- Medical office loans are outperforming traditional office loans, with a CMBS delinquency rate nearly half that of conventional offices.
- Vacancy rates remain low for medical office properties at 5.8%, compared to 14.5% for the broader office sector.
- Aging demographics and healthcare job growth are fueling sustained demand for medical office space.
- Revenue growth is stronger and more stable, with medical offices posting 7.3% compound growth since 2015 vs. 2.98% for traditional offices.
Investors Find A Cure In Medical Offices
As traditional offices see rising vacancies, medical office properties stand out as a resilient option with stable demand and strong occupancy, reports GlobeSt. Investors are drawn to these healthcare-focused assets, as loans backed by them are outperforming conventional office loans.

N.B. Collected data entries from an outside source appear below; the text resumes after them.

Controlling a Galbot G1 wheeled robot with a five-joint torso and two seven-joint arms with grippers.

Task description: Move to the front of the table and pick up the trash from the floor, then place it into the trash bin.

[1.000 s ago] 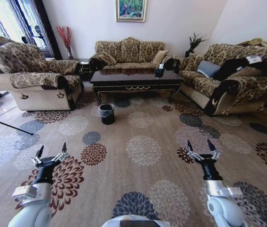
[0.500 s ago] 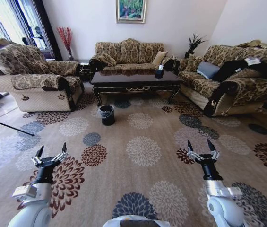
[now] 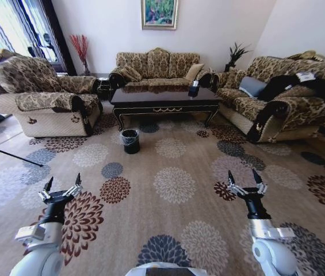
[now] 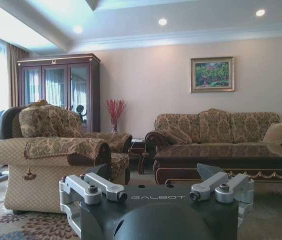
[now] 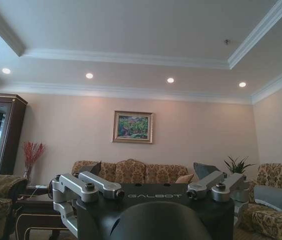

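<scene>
Since the earlier frames the whole head view has shifted a little, the room sitting slightly lower and closer, so the camera has moved with the robot while both arms kept their pose. In the head view the left gripper (image 3: 61, 185) hangs low over the patterned carpet (image 3: 174, 184) with its fingers spread wide and nothing between them; the right gripper (image 3: 245, 179) hangs the same way on the other side, fingers wide and empty. Well ahead of both sets of fingers, beyond the flowered carpet, stands the trash bin (image 3: 130, 140), upright, just in front of the near left corner of the counter (image 3: 165, 98), the dark glossy coffee table with gold ornament. A small dark box (image 3: 194, 88) rests on the counter's top towards its right end. Sofas (image 3: 156, 64) ring the counter on three sides. I cannot make out any litter on the floor. In the left wrist view the left gripper's fingers (image 4: 92, 186) stand wide apart, with an armchair (image 4: 56, 150) and the counter (image 4: 230, 156) beyond them. In the right wrist view the right gripper's fingers (image 5: 90, 184) are likewise wide, pointing towards the far sofa and a framed painting (image 5: 133, 127) above it.
</scene>
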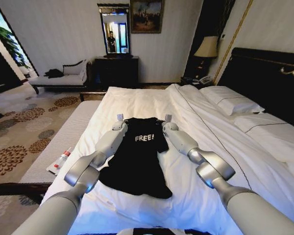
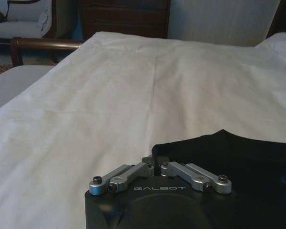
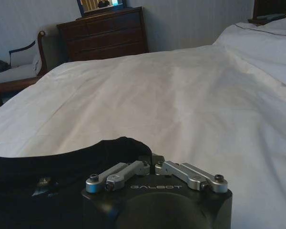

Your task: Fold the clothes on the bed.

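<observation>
1. On the bed [image 1: 196, 117], both arms reach forward over the white duvet [image 1: 137, 100], one at each far corner of the black T-shirt [image 1: 139, 156].
2. Left hand [image 2: 156, 164]: fingers drawn together, tips meeting at the shirt's far left shoulder edge. In the left wrist view the tips sit right at the black fabric; whether cloth is actually pinched between them cannot be told.
3. Right hand [image 3: 151, 161]: fingers likewise pressed together at the far right shoulder edge, with the black fabric curling up against the tips. A pinch on the cloth cannot be confirmed.
4. T-shirt position: lying on the duvet, on the left half of the bed, well apart from the pillows [image 1: 235, 103] at the right.
5. T-shirt orientation: long axis runs near to far. Collar end is far, hem end is near and spreads wider, with an uneven edge. White "FREE!" lettering [image 1: 144, 137] faces up, between the two hands.
6. Left of the bed, a pale bench [image 1: 68, 137] carries a small bottle [image 1: 62, 158].
</observation>
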You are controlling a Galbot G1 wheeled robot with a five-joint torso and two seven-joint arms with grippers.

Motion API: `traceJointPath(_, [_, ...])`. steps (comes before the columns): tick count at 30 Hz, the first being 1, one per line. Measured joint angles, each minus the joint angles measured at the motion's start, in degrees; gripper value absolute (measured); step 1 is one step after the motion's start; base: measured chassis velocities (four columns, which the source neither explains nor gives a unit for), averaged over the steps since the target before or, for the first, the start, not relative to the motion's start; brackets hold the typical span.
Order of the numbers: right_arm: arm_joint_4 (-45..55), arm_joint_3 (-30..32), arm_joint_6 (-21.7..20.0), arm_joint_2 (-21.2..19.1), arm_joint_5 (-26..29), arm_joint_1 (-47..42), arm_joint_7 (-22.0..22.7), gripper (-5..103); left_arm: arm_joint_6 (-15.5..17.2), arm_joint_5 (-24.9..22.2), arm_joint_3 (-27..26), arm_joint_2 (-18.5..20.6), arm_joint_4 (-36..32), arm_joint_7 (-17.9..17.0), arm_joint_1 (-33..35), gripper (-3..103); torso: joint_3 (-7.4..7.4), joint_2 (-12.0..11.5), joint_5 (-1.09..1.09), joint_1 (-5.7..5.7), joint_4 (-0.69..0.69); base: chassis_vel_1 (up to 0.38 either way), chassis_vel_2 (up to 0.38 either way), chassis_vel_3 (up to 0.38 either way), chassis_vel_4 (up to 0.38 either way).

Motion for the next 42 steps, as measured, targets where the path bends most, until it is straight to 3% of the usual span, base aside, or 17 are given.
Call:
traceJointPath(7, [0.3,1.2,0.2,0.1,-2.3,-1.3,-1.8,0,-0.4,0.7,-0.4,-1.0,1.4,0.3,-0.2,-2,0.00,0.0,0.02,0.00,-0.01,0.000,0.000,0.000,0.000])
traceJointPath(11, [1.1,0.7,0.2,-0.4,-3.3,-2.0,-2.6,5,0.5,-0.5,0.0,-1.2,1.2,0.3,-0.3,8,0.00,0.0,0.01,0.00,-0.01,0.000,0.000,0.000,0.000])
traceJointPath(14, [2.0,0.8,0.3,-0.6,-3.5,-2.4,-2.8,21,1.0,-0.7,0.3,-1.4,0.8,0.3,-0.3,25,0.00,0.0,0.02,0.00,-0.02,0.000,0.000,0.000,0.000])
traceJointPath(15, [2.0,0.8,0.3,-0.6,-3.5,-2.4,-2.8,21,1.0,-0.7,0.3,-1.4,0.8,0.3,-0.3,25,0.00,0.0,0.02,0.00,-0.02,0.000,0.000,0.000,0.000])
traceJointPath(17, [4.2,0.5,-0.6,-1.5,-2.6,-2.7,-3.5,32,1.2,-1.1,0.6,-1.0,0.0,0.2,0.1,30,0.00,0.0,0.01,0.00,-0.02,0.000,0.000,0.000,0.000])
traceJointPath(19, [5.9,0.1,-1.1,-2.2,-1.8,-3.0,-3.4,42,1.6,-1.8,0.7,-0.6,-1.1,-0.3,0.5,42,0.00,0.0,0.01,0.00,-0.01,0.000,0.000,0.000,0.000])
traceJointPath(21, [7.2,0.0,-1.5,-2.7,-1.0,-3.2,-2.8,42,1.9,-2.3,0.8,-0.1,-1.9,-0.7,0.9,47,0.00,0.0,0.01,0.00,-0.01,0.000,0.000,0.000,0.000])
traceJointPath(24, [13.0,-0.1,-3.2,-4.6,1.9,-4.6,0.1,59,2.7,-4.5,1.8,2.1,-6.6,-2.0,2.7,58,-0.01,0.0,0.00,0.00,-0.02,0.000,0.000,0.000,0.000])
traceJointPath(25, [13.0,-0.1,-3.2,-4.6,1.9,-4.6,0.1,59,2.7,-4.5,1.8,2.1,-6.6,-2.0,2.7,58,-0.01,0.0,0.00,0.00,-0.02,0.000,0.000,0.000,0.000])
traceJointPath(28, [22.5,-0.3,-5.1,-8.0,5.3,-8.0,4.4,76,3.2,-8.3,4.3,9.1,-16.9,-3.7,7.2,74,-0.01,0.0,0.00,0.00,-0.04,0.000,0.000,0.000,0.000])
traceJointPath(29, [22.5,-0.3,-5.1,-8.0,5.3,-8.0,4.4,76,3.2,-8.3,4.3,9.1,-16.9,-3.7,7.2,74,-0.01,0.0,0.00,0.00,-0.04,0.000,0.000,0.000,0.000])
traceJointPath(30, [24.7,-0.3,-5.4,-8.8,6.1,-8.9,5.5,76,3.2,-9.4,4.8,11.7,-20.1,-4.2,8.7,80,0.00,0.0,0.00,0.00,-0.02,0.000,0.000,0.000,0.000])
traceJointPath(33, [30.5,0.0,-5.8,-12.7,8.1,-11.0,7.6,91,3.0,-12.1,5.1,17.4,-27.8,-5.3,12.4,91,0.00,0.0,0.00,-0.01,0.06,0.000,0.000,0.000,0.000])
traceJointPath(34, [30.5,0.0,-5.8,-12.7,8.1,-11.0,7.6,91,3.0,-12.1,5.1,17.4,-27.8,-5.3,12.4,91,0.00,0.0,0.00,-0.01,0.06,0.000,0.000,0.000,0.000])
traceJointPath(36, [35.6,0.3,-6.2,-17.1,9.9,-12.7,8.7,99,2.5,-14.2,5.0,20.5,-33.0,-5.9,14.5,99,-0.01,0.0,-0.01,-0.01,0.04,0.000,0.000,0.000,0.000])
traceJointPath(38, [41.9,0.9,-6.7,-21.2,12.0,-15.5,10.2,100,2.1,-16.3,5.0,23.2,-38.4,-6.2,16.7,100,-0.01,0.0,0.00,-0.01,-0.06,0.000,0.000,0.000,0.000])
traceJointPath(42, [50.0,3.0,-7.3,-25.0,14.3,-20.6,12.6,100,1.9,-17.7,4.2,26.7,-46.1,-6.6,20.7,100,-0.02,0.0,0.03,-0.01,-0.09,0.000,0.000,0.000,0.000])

Trepp reports lower delinquency rates and higher occupancy for medical office-backed loans compared to traditional office properties.
Why Medical Is Different
While traditional offices battle ongoing space reductions and remote work adjustments, healthcare buildings are benefiting from structural demand drivers. Trepp reports that CMBS loans tied to healthcare assets show a 6.15% delinquency rate—almost half that of traditional office loans at 11.31%.
That gap reflects a healthier underlying property market. According to Transwestern, the national vacancy rate for outpatient facilities stood at 5.8% in Q2 2024, compared to 14.5% for the overall office sector. And while traditional offices saw vacancies rise, healthcare-related rates improved, supported by increased healthcare utilization and job growth.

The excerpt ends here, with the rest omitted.